Kebijakan Bahlil Lahadalia yang melarang pengecer menjual LPG 3 kg jelas menunjukkan kelemahan dalam perencanaan dan implementasi. Alih-alih memperbaiki distribusi LPG bersubsidi, kebijakan ini justru menciptakan masalah baru seperti kelangkaan, antrean panjang, kenaikan harga, dan hilangnya mata pencaharian pengecer kecil.
Jika pemerintah benar-benar peduli terhadap rakyat kecil, maka mereka harus lebih hati-hati dalam merancang kebijakan.
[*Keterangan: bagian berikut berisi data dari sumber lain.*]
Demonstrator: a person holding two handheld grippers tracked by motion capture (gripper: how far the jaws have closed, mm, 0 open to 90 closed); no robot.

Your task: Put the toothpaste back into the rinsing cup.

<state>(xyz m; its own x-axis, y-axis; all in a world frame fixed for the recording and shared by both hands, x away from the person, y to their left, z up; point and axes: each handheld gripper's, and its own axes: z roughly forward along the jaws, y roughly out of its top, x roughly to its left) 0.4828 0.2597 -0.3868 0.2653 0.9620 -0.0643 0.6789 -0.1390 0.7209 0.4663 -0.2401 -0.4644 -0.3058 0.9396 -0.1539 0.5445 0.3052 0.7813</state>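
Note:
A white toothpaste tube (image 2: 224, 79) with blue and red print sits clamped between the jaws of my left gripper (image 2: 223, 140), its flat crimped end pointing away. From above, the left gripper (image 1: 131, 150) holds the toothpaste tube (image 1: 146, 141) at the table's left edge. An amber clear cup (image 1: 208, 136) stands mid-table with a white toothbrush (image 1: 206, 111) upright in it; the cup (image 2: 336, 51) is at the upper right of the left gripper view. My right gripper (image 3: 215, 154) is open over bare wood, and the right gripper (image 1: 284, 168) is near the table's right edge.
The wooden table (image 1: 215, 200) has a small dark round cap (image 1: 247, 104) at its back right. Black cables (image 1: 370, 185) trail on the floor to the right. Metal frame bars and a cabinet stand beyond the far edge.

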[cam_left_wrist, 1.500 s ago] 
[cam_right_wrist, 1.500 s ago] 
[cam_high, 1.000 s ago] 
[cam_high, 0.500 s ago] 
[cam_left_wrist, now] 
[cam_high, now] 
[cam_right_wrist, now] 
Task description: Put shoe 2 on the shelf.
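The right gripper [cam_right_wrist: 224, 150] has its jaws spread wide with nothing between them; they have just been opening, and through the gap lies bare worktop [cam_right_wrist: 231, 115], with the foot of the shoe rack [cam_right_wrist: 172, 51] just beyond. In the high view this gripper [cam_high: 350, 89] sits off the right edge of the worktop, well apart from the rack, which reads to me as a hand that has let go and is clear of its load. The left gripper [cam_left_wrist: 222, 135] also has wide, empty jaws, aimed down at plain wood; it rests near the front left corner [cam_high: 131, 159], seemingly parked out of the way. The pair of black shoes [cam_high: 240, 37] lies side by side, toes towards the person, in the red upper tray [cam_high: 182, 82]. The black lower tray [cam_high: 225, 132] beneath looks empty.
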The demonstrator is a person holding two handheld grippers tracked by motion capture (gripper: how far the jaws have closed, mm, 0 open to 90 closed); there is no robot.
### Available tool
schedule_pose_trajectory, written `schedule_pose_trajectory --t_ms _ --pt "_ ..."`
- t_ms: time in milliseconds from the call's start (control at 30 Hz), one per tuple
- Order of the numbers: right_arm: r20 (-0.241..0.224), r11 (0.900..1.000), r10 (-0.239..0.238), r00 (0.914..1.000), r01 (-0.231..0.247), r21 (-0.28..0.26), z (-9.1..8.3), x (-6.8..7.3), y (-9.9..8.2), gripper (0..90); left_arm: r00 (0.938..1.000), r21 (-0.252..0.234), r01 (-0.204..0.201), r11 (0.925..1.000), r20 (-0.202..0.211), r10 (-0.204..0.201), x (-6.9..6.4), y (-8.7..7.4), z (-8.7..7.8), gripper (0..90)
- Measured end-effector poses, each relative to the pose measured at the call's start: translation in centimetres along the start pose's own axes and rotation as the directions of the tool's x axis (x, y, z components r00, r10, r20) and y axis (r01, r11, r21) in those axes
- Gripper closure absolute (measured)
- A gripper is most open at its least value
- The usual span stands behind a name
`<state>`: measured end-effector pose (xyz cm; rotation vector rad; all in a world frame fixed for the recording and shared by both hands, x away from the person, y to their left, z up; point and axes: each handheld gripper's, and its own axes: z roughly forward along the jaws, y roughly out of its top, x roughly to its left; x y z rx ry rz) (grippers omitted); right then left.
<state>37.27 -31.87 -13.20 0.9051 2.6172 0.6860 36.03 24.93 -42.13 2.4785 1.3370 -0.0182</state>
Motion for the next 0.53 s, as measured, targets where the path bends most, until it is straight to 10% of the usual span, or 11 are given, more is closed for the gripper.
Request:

Penghapusan peran pengecer bukanlah solusi yang tepat, dan langkah yang lebih bijak adalah memperkuat pengawasan serta memberdayakan para pengecer agar bisa menjadi bagian dari sistem distribusi yang lebih transparan dan adil.
Sebagai pejabat publik, kebijakan ini hanya akan menambah beban masyarakat kecil yang seharusnya menjadi prioritas dalam distribusi subsidi.
![]() |
Flayer aksi HMI MPO Cabang Jakarta raya |
Merespon hal ini Kami HMI Cabang Jakarta Raya menyerukan aksi massa untuk menuntut Presiden Prabowo subianto untuk segera memberhentikan Bahlil Lahadalia sebagai Menteri ESDM terkait kebijakan yang yang semena-mena sampai menimbulkan korban jiwa
Melalui aksi ini, Kami mengajak seluruh kader HMI MPO Cabang jakarta dan elemen masyarakat untuk bersatu memperjuangkan hak-hak mereka. Pemerintah diharapkan segera merespons kritik ini dengan kebijakan yang lebih berorientasi pada pemulihan ekonomi dan kesejahteraan rakyat.